A number of Straussians, including Roger Masters, Ken Blanchard, and Larry Arnhart have argued for a more open-minded attitude toward evolution. Arnhart has even written a very compelling book, Darwinian Natural Right (1998). But they have met with either indifference or resistance from many of their colleagues, notwithstanding Strauss’s own comment in Natural Right and History (1953) that “however indifferent to moral distinctions the cosmic order may be thought to be, human nature, as distinguished from nature in general, may very well be the basis of such distinctions.”
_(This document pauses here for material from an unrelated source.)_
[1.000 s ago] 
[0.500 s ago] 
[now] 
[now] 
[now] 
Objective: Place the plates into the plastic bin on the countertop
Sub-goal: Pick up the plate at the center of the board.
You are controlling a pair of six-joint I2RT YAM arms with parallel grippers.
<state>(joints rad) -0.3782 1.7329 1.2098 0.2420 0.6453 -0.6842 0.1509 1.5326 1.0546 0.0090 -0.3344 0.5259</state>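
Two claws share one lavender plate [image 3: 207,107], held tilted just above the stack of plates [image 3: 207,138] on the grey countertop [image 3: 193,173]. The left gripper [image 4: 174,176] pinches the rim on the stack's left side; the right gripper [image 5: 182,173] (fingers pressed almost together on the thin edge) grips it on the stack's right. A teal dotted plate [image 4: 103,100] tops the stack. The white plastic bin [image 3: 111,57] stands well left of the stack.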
Almost alone among academic departments, biology—especially evolutionary biology—defends human naturalness and sociability, and thus opens a door to lead public opinion back to Aristotle’s acknowledgement of man as “the political animal.” With postmodernism now insisting not only on the social construction of gender, but even of biological sex—“Some men have a uterus,” a Planned Parenthood affiliate informed the world—evolutionary biologists deserve, and would profit from, modern Aristotelians’ insight and support.

Spirited Engagement

Jordan Peterson concludes an academic journal article with this quite non-academic call to spirited engagement:

Life is not the constant shrinking away from the terror of death…. It is that which keeps the spectre of mortality at bay, while we work diligently, creatively, at work whose meaning is so powerful and self-evident that the burden of existence seems well worth bearing. Terror management, be damned! The path of the eternal hero beckons, and it is a doomed and dangerous fool who turns his back on it.

In the public persona he has developed, Peterson clearly sees himself as a hero—inspiring welcome fortitude and self-discipline among his admirers. But his embrace of existentialism indicates that he may be more audacious than courageous. Political philosophers, for their part, need to admit that beyond their well-rehearsed arguments and well-thumbed books lie frontiers that demand exploration: the metaphysical challenges of modern physics, the new horizons of Aristotle’s empirical biology made richer with modern tools of discovery, and even the tumultuous potential of social media. In their ideal form, the lawmen of the Old West displayed a rough and ready sagacity that reflected Socratic wisdom, a harmonizing of courage and moderation. If there is a lesson for such thinkers to learn from Peterson it is the need to supplement their caution with appropriate boldness. With a civilization to be saved, we may all need to cowboy up.